**BRIEF**: Leave the pictures out and return every line below exactly.
(STORED DATA)
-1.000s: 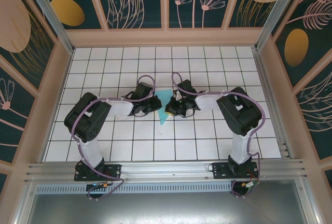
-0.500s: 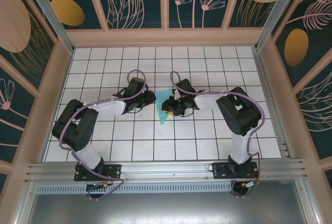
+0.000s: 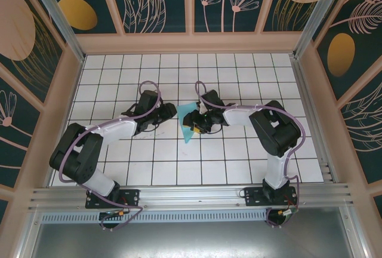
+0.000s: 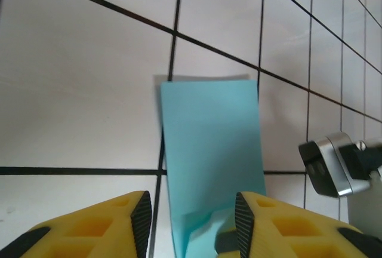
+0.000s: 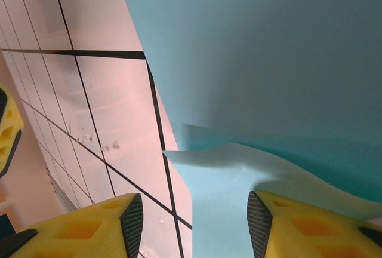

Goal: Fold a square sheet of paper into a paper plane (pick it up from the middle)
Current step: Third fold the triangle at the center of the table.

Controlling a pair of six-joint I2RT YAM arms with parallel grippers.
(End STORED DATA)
**EXPECTED ANSWER**:
-1.000s: 
-0.500s: 
+0.000s: 
+0.000s: 
+0.000s: 

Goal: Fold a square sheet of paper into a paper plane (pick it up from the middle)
Current step: Third fold the triangle at the center of the table.

Controlling a pair of six-joint I2RT YAM arms with parallel grippers.

This exercise requires no further work.